Skip to main content

Job cancelling

Motivation

Saving up resources of the external services (especially for projects running builds / tests for an extensive matrix of architectures × releases × distros).

Finding the jobs to cancel

danger

We also have to consider subsequent jobs, i.e., running TF after Copr build succeeds.

We should differentiate here based on the trigger / event.

note

In general, when pushing to branches git forges usually provide previous commit hash, parse and provide it in the event, so that we can optimize the lookup in the database on our side.

Triggered by commit / pull request

note

In both cases we should be given previous commit hash.

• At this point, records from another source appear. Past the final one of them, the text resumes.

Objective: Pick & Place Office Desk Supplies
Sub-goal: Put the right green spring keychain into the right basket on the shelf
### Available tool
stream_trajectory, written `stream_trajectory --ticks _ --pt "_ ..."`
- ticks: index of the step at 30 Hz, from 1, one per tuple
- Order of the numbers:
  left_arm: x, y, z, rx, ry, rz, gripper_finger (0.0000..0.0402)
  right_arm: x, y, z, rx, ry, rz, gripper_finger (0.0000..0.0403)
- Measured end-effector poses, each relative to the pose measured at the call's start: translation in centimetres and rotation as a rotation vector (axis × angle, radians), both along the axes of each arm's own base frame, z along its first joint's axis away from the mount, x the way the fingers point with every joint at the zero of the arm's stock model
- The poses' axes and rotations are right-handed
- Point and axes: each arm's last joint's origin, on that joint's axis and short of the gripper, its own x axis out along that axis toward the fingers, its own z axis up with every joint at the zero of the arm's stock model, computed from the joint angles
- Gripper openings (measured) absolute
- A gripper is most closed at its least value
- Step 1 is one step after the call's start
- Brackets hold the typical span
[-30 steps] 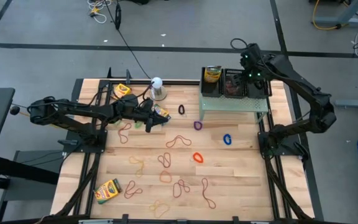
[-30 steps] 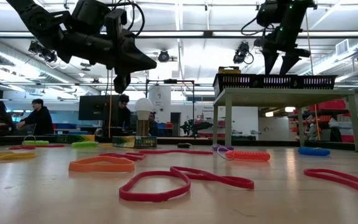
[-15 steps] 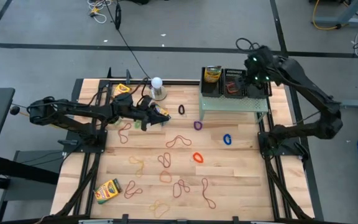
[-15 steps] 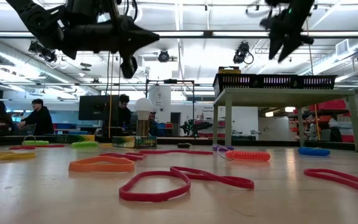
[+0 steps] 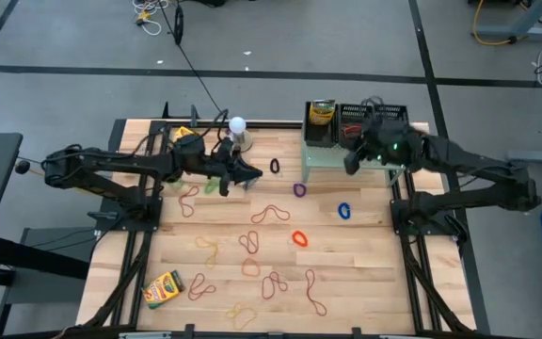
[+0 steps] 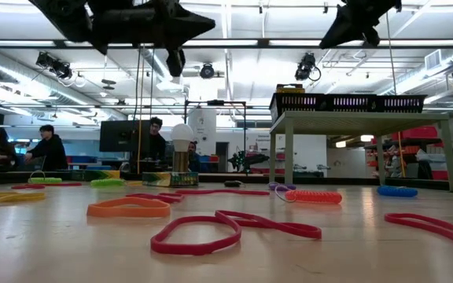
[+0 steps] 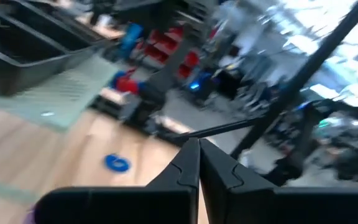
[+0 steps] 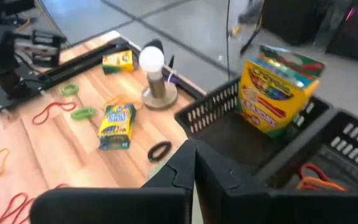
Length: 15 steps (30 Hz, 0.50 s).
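**Both claws shut and empty; supplies on table for pick-up**

Left gripper (image 7: 198, 147): fingers pressed together, nothing between them, hanging high above the table's (image 5: 365, 273) far-left part.

Right gripper (image 8: 194, 147): likewise pinched shut and empty, by the front edge of the riser (image 6: 360, 118).

A crayon box (image 8: 117, 126) lies flat beside the lamp (image 8: 152, 73); another stands in a basket (image 8: 204, 111).

Judged light, stiff card, possibly slick: grip across the narrow sides, mid-length.

Rubber bands (image 6: 195, 233) lie scattered, limp and flat: pinch a single strand.
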Motion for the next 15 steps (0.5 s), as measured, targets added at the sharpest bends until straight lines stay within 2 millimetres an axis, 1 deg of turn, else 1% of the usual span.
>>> stream_trajectory --ticks 4,8,12,15 --pt "-1.1 0.2 1.0 0.046 0.154 0.099 0.0005 0.7 2.0 -0.9 -0.094 -0.017 -0.025 0.0005" --pt "-3.1 0.1 1.9 0.074 0.336 0.215 0.0005 0.9 3.2 -1.3 -0.105 -0.038 -0.048 0.0016" --pt "-5.2 -0.1 1.8 0.036 0.517 0.32 0.0005 1.0 3.9 -1.8 -0.064 -0.052 -0.026 0.002" --pt "-6.4 -0.3 0.9 -0.048 0.594 0.36 0.0006 1.0 4.1 -2.3 -0.054 -0.049 -0.019 0.0019"
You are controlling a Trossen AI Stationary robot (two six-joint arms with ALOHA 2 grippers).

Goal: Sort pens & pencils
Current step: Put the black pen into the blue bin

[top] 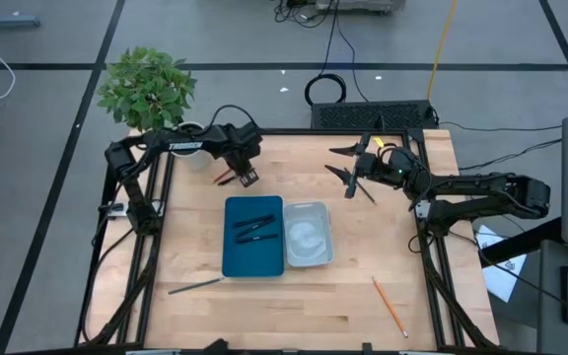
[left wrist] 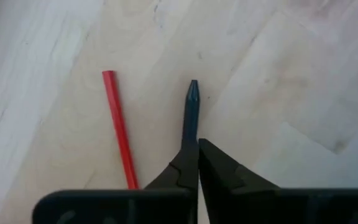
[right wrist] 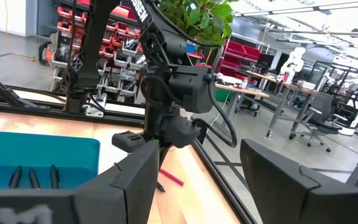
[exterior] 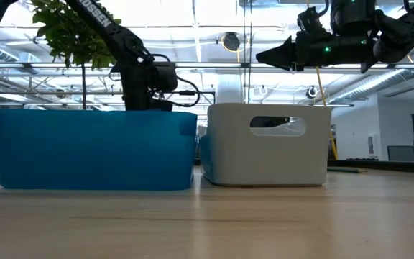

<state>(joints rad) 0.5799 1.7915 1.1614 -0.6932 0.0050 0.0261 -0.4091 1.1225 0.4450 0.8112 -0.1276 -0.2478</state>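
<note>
While clamped on a slim black stick pen (left wrist: 191,115) at the far left part of the light wooden table (top: 264,306), left gripper (top: 244,170) with fingers (left wrist: 229,171) pinched together around the pen's rear, tip pointing straight out ahead along the gripper's own line. Thin red pencil (left wrist: 119,137) just beside that pen, lying nearly parallel, apart from it and not gripped. Blue plastic tray (top: 253,236) close by, toward the table's middle and nearer the front edge than the gripper, already with dark pens (top: 254,227) inside; white plastic bin (top: 309,235) touching its right side. Coming move judged as a short carry toward the blue tray, pen's long axis best turned to lie along the tray's length. Left arm plainly the nearer one. Right gripper (top: 351,168) hanging high over the far right part, jaws spread wide, holding nothing. Orange pencil (top: 390,307) near the front right corner, grey-green pencil (top: 195,286) near the front left, both well apart from either gripper.
</note>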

In the most ideal scenario, we should utilize the provided previous commit, to find the latest pipeline that might be still running.

Arch discussion

Do not cancel builds/tests on commit trigger for now.

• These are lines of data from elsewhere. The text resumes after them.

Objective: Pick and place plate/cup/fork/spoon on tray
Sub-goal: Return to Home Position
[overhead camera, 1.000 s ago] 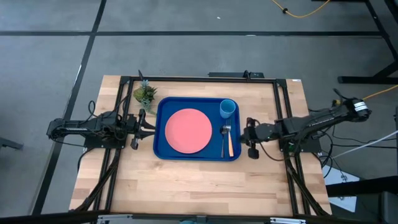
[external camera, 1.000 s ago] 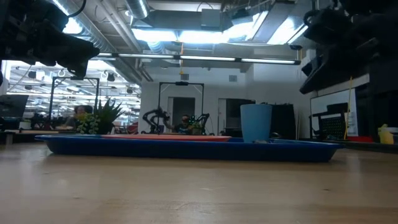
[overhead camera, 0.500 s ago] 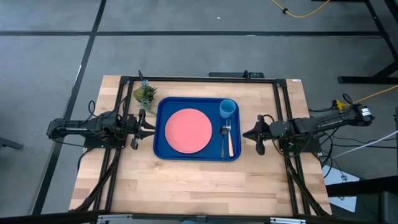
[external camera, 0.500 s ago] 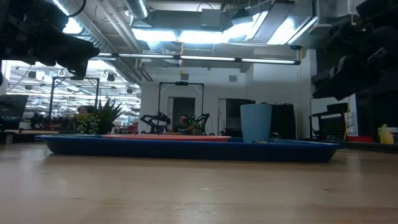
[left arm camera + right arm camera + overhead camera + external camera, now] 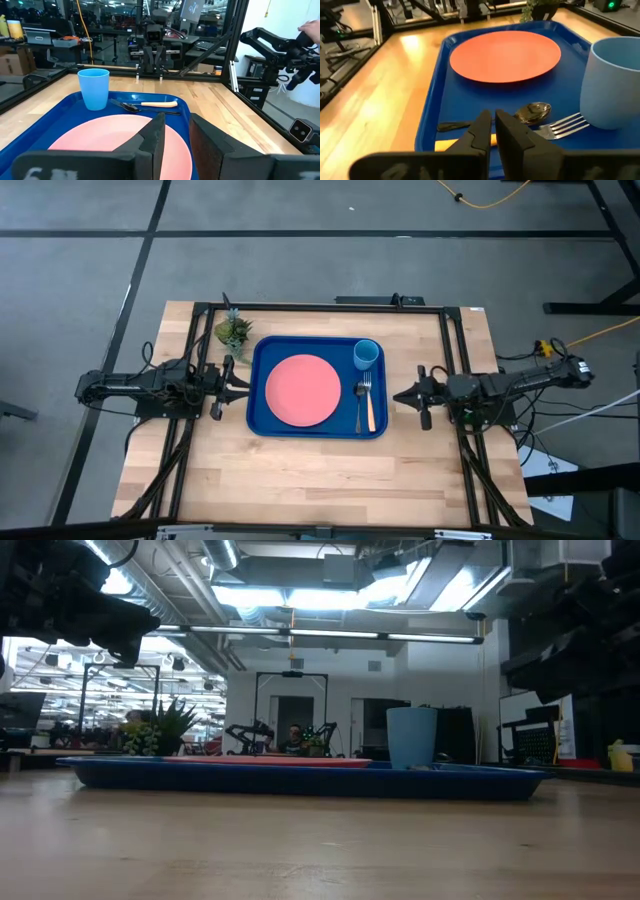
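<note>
Right gripper [image 5: 398,395] has drawn back from the right rim of the tray [image 5: 256,418] since a second ago, when it sat lower toward the near side and closer in; it now hangs level with the cutlery and clear of the rim. Nothing on the tray has shifted, and the left gripper [image 5: 244,386] waits just off the tray's left rim as it did before.

Seen from its own wrist, the right gripper's fingers are pressed nearly together with nothing between them. The left gripper's fingers stand a little apart, the plate [image 5: 302,390] showing through the gap.

All four pieces lie on the tray: the plate left of centre, the cup [image 5: 366,354] in the far right corner, and the fork [image 5: 371,412] along the right side with the spoon [image 5: 359,408] just beside it on its left. Both lie with their long axes running near to far, tines and bowl toward the cup.

From the right gripper the cutlery is directly to the left, so a retreat to the right should carry it straight away from them. The placing looks finished; only the homing seems left.
</note>
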Action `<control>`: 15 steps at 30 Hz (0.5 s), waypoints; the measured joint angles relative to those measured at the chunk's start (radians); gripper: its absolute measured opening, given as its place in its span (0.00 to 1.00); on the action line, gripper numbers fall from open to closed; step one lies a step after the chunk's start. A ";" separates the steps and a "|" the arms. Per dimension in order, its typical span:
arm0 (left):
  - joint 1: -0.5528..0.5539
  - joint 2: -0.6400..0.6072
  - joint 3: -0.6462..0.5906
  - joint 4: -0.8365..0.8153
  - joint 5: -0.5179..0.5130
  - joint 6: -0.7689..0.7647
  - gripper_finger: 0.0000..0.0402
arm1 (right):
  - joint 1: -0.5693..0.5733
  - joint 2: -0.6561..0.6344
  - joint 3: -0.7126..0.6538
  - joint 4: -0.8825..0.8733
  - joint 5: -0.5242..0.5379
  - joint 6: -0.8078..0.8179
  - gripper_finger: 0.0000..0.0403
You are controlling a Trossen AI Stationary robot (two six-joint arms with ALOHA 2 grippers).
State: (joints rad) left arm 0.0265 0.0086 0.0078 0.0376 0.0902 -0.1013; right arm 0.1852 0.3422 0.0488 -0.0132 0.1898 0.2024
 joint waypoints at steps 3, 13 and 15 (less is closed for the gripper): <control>0.000 0.000 0.000 0.000 0.000 0.000 0.20 | 0.001 -0.043 -0.023 0.009 -0.003 -0.001 0.07; 0.000 0.000 0.000 0.000 0.000 0.000 0.20 | 0.013 -0.123 -0.024 0.017 -0.008 -0.001 0.07; 0.000 0.000 0.000 0.000 0.000 0.000 0.20 | -0.007 -0.158 -0.024 0.016 -0.012 -0.001 0.07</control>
State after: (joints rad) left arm 0.0261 0.0086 0.0078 0.0376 0.0902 -0.1013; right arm 0.1786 0.1838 0.0250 0.0025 0.1780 0.2012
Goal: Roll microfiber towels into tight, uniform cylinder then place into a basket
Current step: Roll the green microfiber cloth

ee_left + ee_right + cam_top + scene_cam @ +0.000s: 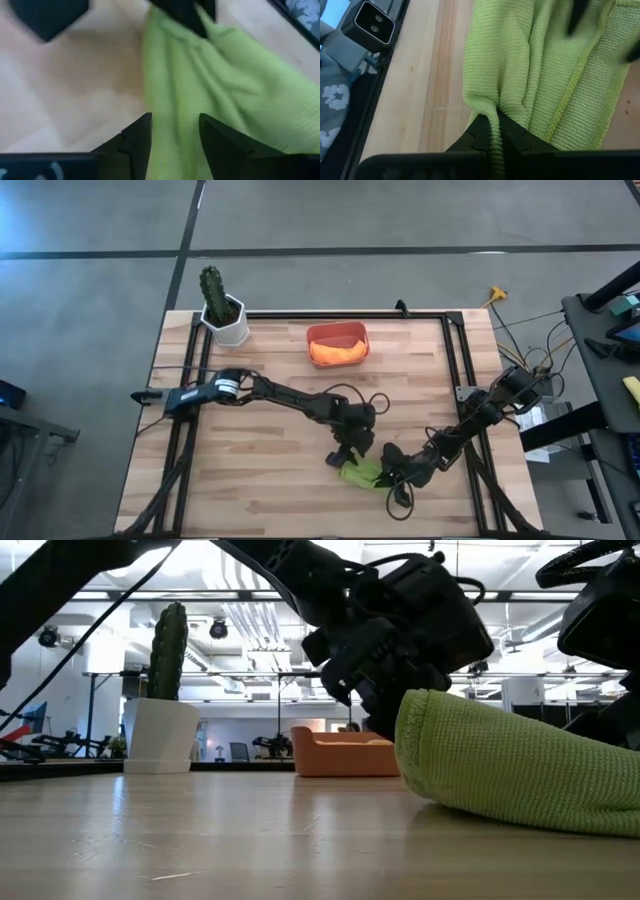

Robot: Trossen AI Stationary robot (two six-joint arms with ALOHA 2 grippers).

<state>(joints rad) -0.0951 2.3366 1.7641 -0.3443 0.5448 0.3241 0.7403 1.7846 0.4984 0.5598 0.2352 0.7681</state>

Lookup based on the commit hash

Arch discussion

Start with the cheapest approach, i.e., this one.

Finding the latest pipeline that might be still running based on the commit hash can be done by lookup through PipelineModel and ProjectEventModel (provided via project_event_id) that has a commit hash attribute.

Alternative approach

note

Looks much simpler using the ORM, but boils down to the enumeration below anyways.

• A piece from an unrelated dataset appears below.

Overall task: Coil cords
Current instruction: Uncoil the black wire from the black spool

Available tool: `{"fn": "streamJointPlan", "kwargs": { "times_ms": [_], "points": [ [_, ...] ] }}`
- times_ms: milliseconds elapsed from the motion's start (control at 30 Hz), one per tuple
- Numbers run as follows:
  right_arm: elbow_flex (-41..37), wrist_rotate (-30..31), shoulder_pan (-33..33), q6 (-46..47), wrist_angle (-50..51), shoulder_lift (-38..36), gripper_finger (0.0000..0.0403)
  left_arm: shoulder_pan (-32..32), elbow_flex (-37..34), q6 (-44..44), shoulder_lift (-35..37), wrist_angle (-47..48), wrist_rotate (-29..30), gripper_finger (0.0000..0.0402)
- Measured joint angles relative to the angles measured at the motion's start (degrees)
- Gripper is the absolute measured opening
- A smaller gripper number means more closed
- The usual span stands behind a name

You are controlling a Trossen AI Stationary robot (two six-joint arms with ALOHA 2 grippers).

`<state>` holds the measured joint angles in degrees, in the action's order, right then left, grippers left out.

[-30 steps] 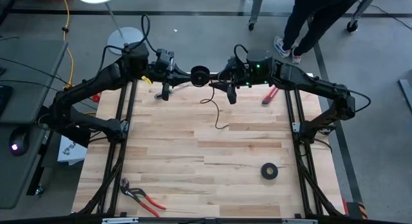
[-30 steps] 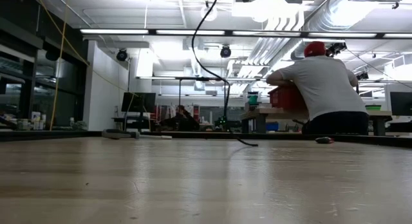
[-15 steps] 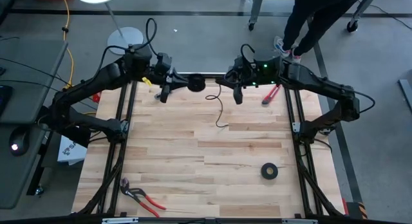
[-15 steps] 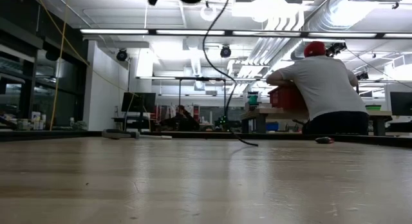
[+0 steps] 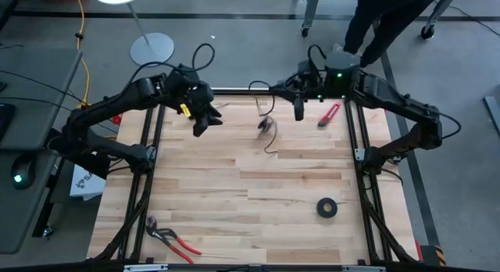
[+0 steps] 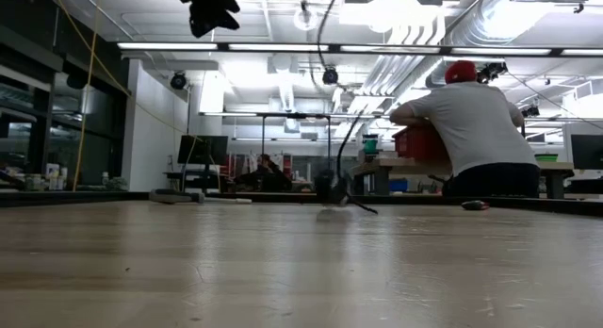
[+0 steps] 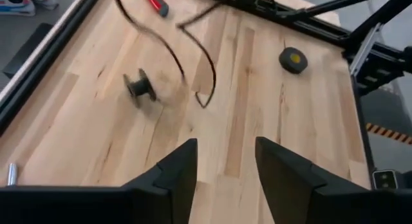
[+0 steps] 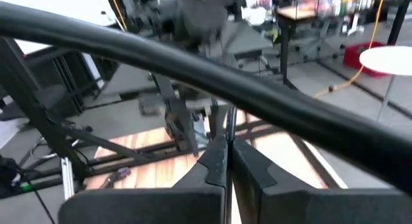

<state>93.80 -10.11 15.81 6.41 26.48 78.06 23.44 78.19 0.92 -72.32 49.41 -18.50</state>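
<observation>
The black cord is wound into a small coil (image 5: 266,127) that lies blurred on the wooden table at the far middle, with a thin tail (image 5: 270,149) trailing toward the near side. In the low view the cord (image 6: 325,26) drops from above to the coil (image 6: 332,187). My left gripper (image 5: 201,125) hangs open above the table, left of the coil, tipped downward, and its fingers (image 7: 187,166) have nothing between them. My right gripper (image 5: 298,110) is raised at the far edge, right of the coil, and shut on the cord. My right gripper pinches the thin cord (image 8: 226,124) between its two fingers, which come nearly level from the table's right side. From the hold the cord runs slack down to the coil (image 7: 140,87), which lies on the table.
Red pliers (image 5: 328,116) lie by the right gripper. A black tape roll (image 5: 326,208) sits at the near right. A second pair of red-handled pliers (image 5: 172,238) lies at the near left. A person (image 5: 383,22) stands beyond the far edge. A yellow cable (image 5: 82,37) runs off the table.
The coil was held in the air between the two grippers and has dropped to the table. My left gripper has let go of it, sunk, tipped downward and drawn toward the left edge. My right gripper has risen and moved toward the right with the cord.
</observation>
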Motion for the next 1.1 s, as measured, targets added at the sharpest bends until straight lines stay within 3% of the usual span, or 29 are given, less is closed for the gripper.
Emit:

  1. Join on pipelines × project events
  2. Filter by event type (commit or pull request)
  3. Join on (pipelines × project events) × specific events
  4. And then find latest by
    • commit: branch
    • pull request: PR ID

Triggered by release

tl;dr n/a

Doesn't make sense to consider, since there is no reasonable scenario for re-releasing.

Subsequent jobs

Given the pipelines we store, it shouldn't be hard, basically similar approach as for cancelling the initial job, just gotta check any other fields in the same row.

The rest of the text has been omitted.